Records contained in a dataset

******

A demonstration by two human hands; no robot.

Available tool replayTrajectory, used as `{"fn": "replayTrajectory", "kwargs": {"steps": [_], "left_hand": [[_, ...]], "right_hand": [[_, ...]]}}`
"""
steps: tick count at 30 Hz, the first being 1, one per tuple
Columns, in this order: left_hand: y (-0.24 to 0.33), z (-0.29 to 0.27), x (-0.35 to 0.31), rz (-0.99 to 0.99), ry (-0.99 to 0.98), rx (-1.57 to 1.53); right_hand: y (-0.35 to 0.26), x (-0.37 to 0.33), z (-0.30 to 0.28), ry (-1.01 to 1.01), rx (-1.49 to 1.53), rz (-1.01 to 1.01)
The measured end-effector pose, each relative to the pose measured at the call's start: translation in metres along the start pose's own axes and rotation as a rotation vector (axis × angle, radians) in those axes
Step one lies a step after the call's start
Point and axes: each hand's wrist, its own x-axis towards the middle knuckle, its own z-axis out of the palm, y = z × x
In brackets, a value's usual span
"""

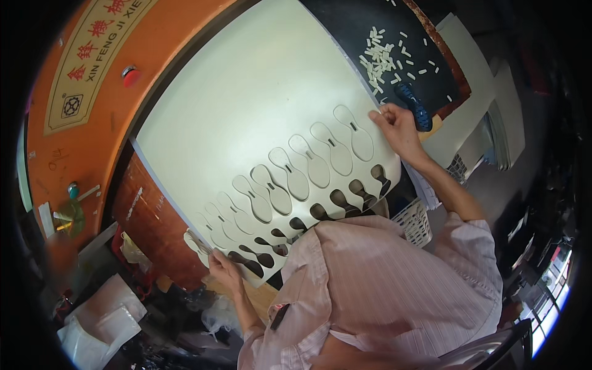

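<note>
A large white sheet (246, 80) lies tilted in front of me, with a slanting row of cut insole shapes (288, 174) across its near part. Several of these insole pieces still sit in their outlines. Closer to my body runs a row of insole-shaped holes (322, 212), dark where the sheet is cut through. My right hand (399, 131) pinches the sheet's right edge between thumb and fingers. At the near left corner, my left hand (227, 272) is closed on the sheet's edge. Beside it are some pale, stacked insole pieces (196, 246), partly hidden.
An orange machine body (117, 68) with a red button (131, 76) rises at the far left. Small white strips (379, 58) are scattered on a dark surface at the far right, near a dark blue patterned object (414, 108). A white perforated basket (414, 223) stands by my right side.
</note>
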Motion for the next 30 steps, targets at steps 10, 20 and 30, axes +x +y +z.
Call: {"fn": "replayTrajectory", "kwargs": {"steps": [10, 20, 30], "left_hand": [[-0.013, 0.012, -0.025, 0.019, 0.102, 0.074], [0.125, 0.102, -0.011, 0.519, 0.025, 0.155], [0.249, 0.328, -0.057, 0.721, -0.520, 0.295]], "right_hand": [[0.000, -0.010, -0.006, 0.047, 0.007, -0.034], [-0.001, -0.034, -0.034, -0.191, 0.229, 0.243], [-0.004, -0.028, -0.030, -0.358, 0.493, 0.316]]}}
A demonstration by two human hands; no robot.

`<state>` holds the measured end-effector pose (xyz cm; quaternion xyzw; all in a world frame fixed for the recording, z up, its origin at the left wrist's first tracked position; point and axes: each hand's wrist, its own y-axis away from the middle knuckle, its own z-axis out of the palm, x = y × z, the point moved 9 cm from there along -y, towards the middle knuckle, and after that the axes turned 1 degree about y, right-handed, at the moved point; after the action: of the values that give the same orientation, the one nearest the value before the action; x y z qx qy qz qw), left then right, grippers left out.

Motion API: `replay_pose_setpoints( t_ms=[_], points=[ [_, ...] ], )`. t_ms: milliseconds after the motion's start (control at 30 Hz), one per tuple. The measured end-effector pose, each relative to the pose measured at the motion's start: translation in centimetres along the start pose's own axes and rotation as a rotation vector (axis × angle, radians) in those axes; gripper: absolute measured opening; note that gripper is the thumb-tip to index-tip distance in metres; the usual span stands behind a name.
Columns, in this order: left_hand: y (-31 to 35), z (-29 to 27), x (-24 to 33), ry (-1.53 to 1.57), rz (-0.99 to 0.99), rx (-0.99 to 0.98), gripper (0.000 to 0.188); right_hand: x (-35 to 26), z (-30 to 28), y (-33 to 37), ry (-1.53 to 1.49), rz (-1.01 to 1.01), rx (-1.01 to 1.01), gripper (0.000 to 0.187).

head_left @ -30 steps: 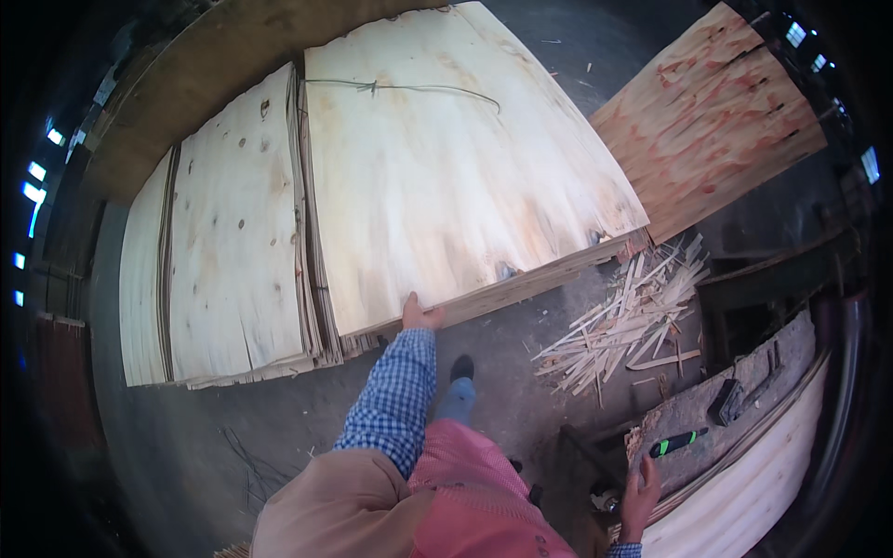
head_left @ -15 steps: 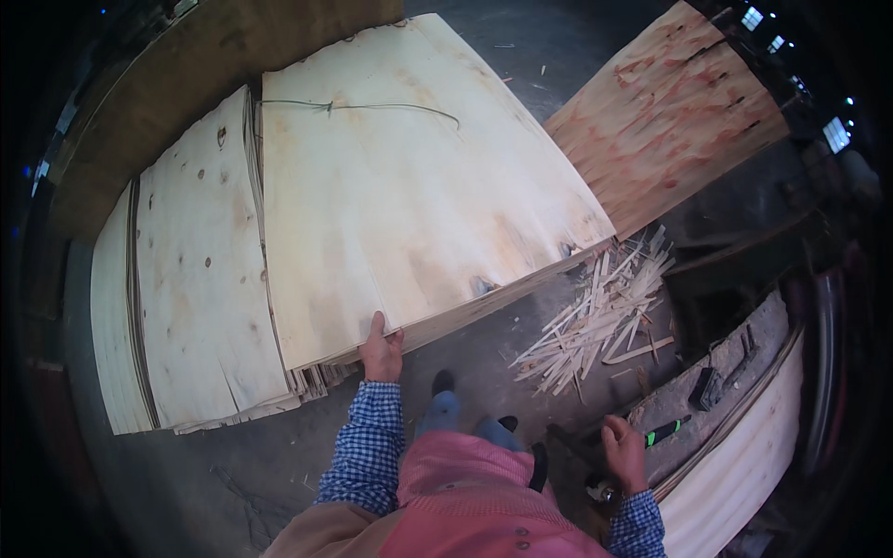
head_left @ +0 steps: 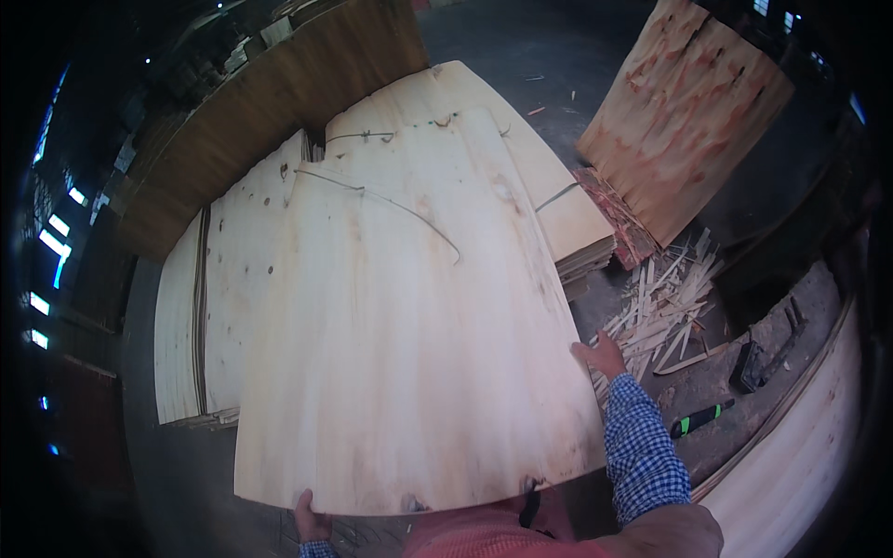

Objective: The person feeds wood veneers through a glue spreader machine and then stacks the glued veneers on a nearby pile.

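Note:
A large pale wood veneer sheet is pulled toward my body, lying at an angle over the stack of veneer. My left hand grips its near edge at the left corner, thumb on top and fingers hidden beneath. Along the right edge, my right hand holds the sheet, its thumb on the upper face. A thin loose cord rests across the sheet's far part. Dark knots mark the near edge, close to my waist.
Beside it on the left stand more veneer stacks, with a brown curved board behind. To the right are a pile of wood strips, a reddish-stained sheet and a bench bearing a black-and-green knife and a black tool.
The top veneer sheet has slid off the stack toward me and turned slightly. My right hand has come up from beside the bench onto its right edge; my left hand has drawn back nearer.

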<state>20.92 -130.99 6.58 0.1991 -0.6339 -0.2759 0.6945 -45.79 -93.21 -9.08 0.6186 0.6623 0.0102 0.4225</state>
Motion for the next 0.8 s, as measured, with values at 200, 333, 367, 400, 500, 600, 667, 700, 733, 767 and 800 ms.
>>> replay_pose_setpoints(
  t_ms=[200,333,367,400,500,600,667,700,733,767,800],
  points=[
    [5.4,-9.0,-0.6,0.018,0.065,0.076,0.055,6.8,17.5,9.5,-1.047,0.281,-0.723,0.053],
    [1.3,-12.6,-3.0,-0.072,0.178,-0.129,0.059,2.8,13.2,14.9,-0.922,0.08,-0.575,0.042],
    [-0.1,-13.6,-4.0,0.103,0.052,-0.089,0.06,1.9,11.9,17.1,-0.926,0.063,-0.539,0.041],
    [-0.7,-14.7,-4.9,0.294,-0.059,-0.019,0.061,0.5,10.5,19.5,-0.924,0.037,-0.507,0.04],
    [0.5,-17.2,-5.9,0.429,-0.04,-0.108,0.063,-2.6,6.4,28.0,-0.858,0.03,-0.371,0.038],
    [0.1,-17.9,-7.1,0.499,-0.113,-0.205,0.065,-4.0,3.2,36.1,-0.813,-0.004,-0.234,0.037],
    [0.7,-17.0,-7.0,0.461,-0.104,-0.307,0.065,-3.0,1.5,40.0,-0.754,-0.03,-0.144,0.037],
    [1.2,-16.3,-6.6,0.44,-0.1,-0.356,0.065,-3.2,0.5,42.1,-0.749,-0.054,-0.104,0.037],
    [1.9,-15.9,-6.4,0.433,-0.128,-0.356,0.065,-3.3,-0.5,44.5,-0.751,-0.081,-0.069,0.037],
    [2.2,-15.9,-6.6,0.421,-0.152,-0.358,0.064,-3.2,-1.4,46.7,-0.753,-0.107,-0.031,0.037],
    [1.9,-15.4,-7.2,0.405,-0.176,-0.37,0.064,-2.4,-2.2,48.6,-0.729,-0.115,0.009,0.036]
  ],
)
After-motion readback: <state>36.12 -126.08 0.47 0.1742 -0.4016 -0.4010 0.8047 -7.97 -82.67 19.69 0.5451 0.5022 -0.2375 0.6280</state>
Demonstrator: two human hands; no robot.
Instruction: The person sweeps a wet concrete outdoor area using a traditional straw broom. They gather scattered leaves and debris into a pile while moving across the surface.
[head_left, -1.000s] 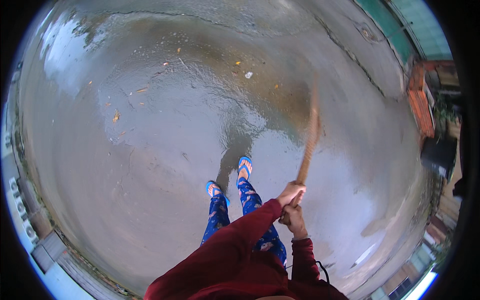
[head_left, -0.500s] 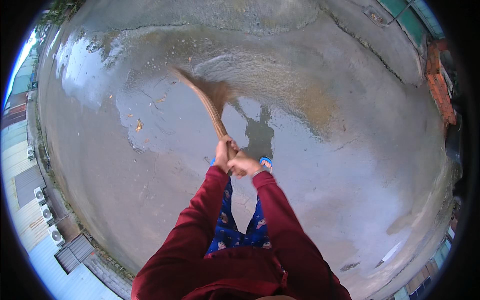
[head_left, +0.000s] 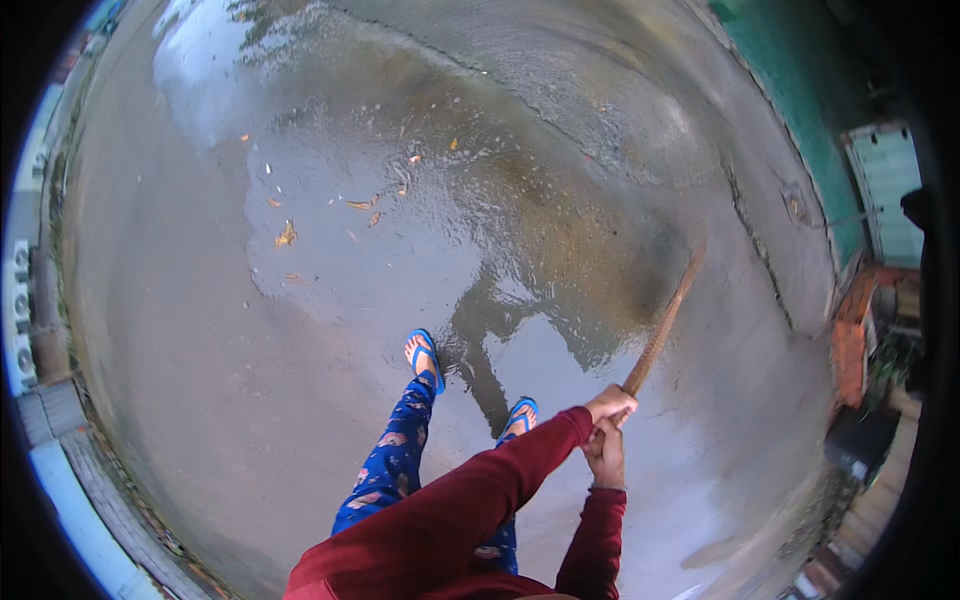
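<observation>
Both fists are wrapped round a brown broom (head_left: 662, 335) with a bound, ridged handle, held out to my right. My left hand (head_left: 609, 403) grips it farther along, its red sleeve crossing in front of my body. Just below, touching it, my right hand (head_left: 606, 455) closes round the near end. The broom's far end points up and right over the wet ground; its bristles cannot be made out clearly. A broad puddle (head_left: 350, 270) spreads ahead of my feet, rippled near the broom and reflecting a dark figure.
My feet in blue flip-flops (head_left: 425, 360) stand at the puddle's near edge. Yellow-brown leaves (head_left: 286, 235) and small litter lie in the water. A cracked concrete strip (head_left: 745, 215) runs at the far right, before a green wall (head_left: 790, 110) and orange bricks (head_left: 853, 325).
Both hands have swung the broom from the front left across to my right. The view has turned right, and ripples and floating bits have spread over the puddle.
</observation>
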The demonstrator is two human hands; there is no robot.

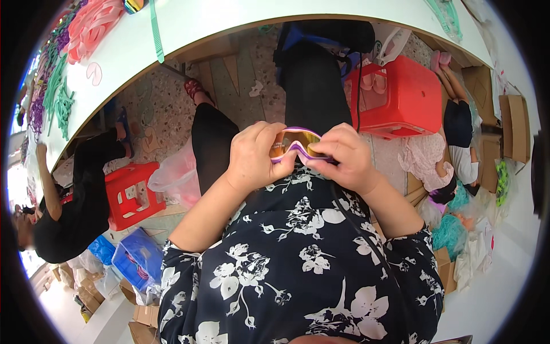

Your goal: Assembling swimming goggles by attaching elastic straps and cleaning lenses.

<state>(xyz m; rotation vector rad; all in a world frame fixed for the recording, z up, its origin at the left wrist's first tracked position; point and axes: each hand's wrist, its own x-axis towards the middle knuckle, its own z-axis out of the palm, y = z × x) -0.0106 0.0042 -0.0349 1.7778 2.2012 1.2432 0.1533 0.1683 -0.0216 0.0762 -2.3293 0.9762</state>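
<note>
Both sides taken: my left grip (pixel 254 152) is closed on one end of the purple-rimmed goggles (pixel 309 138), my right grip (pixel 348 157) clamps the other, a thumb low on each side! The goggles are right here in front of my floral top (pixel 298 229), on my side of the white tabletop (pixel 217 12), and up there on the left sit pink straps (pixel 94 28) with green straps (pixel 59 97) near them

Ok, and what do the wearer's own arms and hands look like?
The left hand and right hand are bare, with no gloves or watch showing. The forearms are bare too, below dark sleeves with a white floral print that end near the elbows.
</note>
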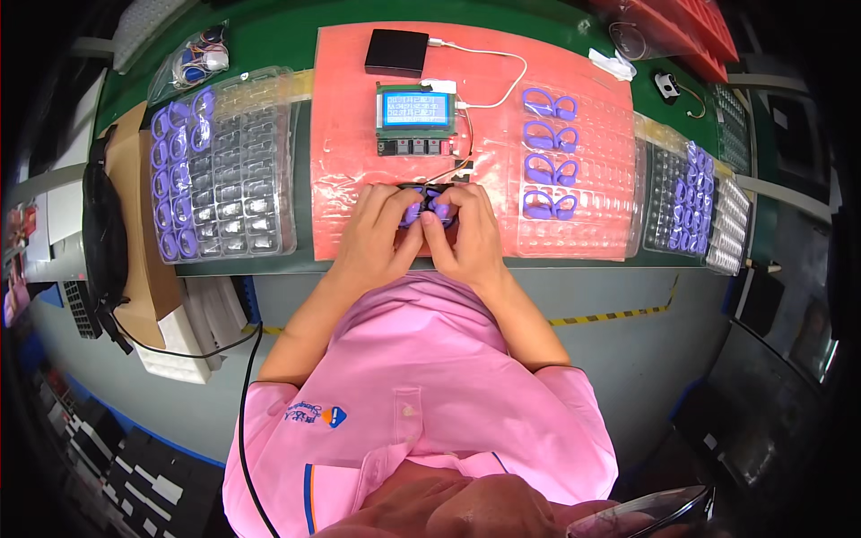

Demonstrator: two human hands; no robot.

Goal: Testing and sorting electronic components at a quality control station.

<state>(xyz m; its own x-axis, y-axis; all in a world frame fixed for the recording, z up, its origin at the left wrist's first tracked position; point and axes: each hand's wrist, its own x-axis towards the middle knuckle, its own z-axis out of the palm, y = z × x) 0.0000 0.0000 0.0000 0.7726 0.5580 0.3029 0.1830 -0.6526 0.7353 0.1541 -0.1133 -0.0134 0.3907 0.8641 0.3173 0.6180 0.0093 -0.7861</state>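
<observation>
At the mat's front edge, my left hand (380, 228) and my right hand (468, 231) meet over a small black fixture (425, 190). Curled fingers and thumbs of both press on small purple looped pieces (413, 213) there, one at each hand. Much of the fixture and the pieces is hidden by my fingers. From the fixture a thin cable runs up to a green circuit board with a lit blue display (415, 110) and a row of buttons below it. A white cable links this board to a flat black box (396, 52).
A clear tray partly filled with purple looped pieces (170, 179) lies at the left. Another clear tray (583, 215) on the pink mat (345, 117) holds a column of paired pieces. Farther right is a third tray (691, 202). A bag of parts (199, 61) lies at the back left.
</observation>
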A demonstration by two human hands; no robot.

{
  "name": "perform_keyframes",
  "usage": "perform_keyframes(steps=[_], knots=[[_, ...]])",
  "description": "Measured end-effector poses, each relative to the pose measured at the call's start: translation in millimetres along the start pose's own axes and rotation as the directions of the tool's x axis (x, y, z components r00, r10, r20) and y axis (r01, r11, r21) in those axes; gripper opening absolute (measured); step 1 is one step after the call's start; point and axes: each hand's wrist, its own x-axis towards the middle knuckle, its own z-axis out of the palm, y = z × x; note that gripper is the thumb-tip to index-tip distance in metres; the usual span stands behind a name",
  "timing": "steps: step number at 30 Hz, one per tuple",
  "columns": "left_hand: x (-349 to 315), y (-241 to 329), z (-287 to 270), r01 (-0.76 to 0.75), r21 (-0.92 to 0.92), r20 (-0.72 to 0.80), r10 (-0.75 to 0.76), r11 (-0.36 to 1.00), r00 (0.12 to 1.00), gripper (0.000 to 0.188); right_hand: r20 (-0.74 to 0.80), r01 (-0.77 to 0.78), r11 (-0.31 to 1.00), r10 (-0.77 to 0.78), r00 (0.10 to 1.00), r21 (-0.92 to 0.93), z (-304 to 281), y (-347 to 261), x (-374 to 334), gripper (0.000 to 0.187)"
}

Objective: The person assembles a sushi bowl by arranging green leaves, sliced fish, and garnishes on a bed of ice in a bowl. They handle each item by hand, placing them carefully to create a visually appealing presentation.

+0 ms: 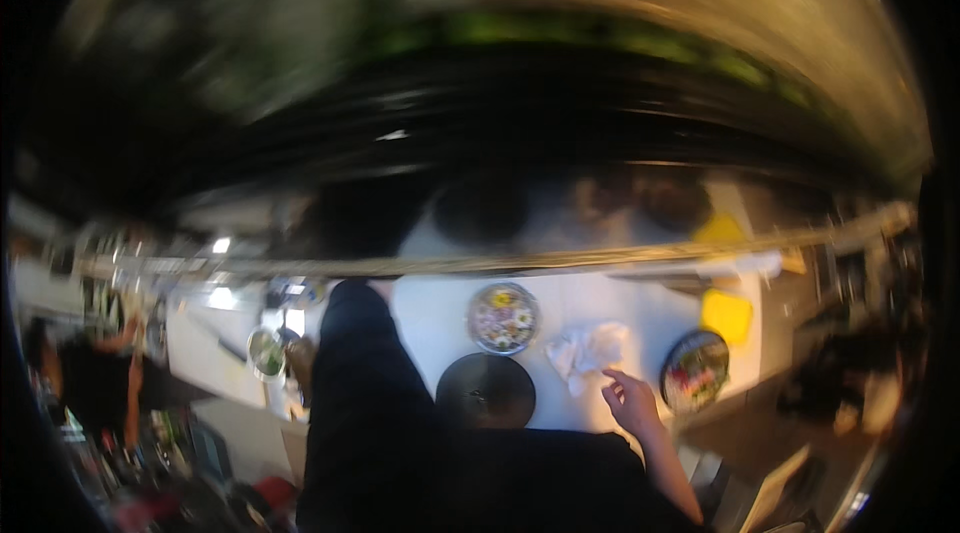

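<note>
Across a smooth white counter (432,315), a crumpled, soft-looking white cloth or paper (590,345) lies in loose folds, just beyond the fingertips of the person's right hand (632,403). Those fingers are bent, the index reaching toward the near edge of the folds; blur hides whether it touches them, and I cannot tell whether the narrow curl of the grip holds anything. On the other side, a matte black sleeve (352,353) stretches forward, and only a sliver of the left hand (381,287) shows past its cuff, so its grip cannot be told. Left of the cloth stands a round, shiny-rimmed container of white, yellow and pinkish flowers (503,316), with a dark, round, flat-looking plate (486,391) just nearer the body. To the right of the hand sits a round black dish of red and green food (694,373), just beside a bright yellow, roughly square item (727,317). Farther left, a round metal-looking bowl with greens (266,353) rests on a pale surface.
</note>
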Motion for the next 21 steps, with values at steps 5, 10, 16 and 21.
perform_keyframes(steps=[5, 10, 16, 21], knots=[[33.0, 10.3, 5.5, -0.11, -0.114, -0.03, 0.107, 0.987, 0.994, 0.038, 0.062, -0.032, 0.999, 0.034, 0.997, -0.043, 0.8, 0.0, -15.0, 0.041], [22.2, 91.9, -10.3, -0.195, -0.575, -0.029, 0.218, 0.795, 0.975, 0.038, 0.018, 0.041, 0.996, -0.039, 0.999, -0.079, 19.0, -2.0, -13.4, 0.037], [-77.8, 144.5, -77.7, -0.027, -0.984, 0.031, 0.316, 0.177, 0.948, 0.037, -0.195, 0.295, 0.934, -0.257, 0.946, 0.2, 18.6, -0.6, 9.8, 0.036], [-299.7, 210.9, -98.0, 0.013, -0.991, 0.113, 0.759, 0.137, 0.641, 0.025, -0.1, 0.121, 0.387, -0.073, 0.992, 0.914, -51.4, -30.6, 7.3, 0.035]])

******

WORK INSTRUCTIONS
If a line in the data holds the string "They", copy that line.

RESPONSE AREA
Instruction: The person sweeps a wet concrete outdoor area using a traditional straw broom. They gather scattered leaves and debris into a pile while moving across the surface.
Objective: The person assembles a sushi bowl by arranging green leaves, sliced fish, and garnishes on a bed of ice in a bowl. They handle each item by hand, placing them carefully to create a visually appealing presentation.

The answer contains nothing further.